Así la mira de este joven francotirador de 22 años liquida la estéril ansiedad de escuelas y artistas tensados por la busca de mayor atención o reconocimiento. Ataca la academia, las escuelas literarias, lo vetusto como lo muy novedoso, el nacionalismo recargado o la rebeldía exagerada. Tan sólo sobreviven Macedonio y él.

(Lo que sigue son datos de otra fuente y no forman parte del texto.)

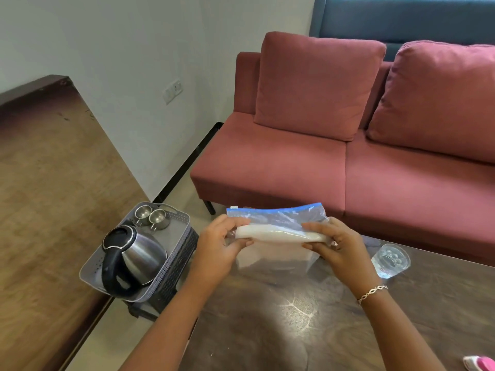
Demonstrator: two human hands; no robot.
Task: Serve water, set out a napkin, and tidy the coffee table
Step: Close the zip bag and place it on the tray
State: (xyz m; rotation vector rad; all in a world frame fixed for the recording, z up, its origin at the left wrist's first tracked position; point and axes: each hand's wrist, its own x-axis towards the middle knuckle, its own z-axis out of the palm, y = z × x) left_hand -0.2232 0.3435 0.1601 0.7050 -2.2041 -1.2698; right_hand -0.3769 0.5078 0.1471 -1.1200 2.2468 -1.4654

Según Enrique Pezzoni, El texto y sus voces (primer artículo): "Las transgresiones a las formas y estilos que alcanzan prestigio en ámbitos culturales se convierten en rebeliones institucionalizadas, perdiendo la gracia de crear mundos o descifrar aquél en que vivimos". Borges entiende ese peligro, se corre hasta la orilla y saca un puñal de la cintura. Tanto contra el rentismo de la emoción que estruja la mísera idea cazada de casualidad como contra el vil uniforme de sus sectas carcelarias, porque la guerra sepultó el pasado, una generación se formó al margen del mecanismo tutelar y en la Buenos Aires de casas chicas, chatas, parejas y blancas proliferan revistas impacientes y cenáculos gritones, Proa abre los brazos a todos los audaces capaces de abandonar la situación personal ante los “valores efectivos” del arte. El cenáculo reduce la visión del ojo de la metáfora. Las formas exteriores toman sentido por la fuerza interior que las anima: el valor estético no transita por el traje o la habitación que resguarda los cuerpos. Vale más un anciano batallador y fecundo que diez jóvenes negativos y frívolos.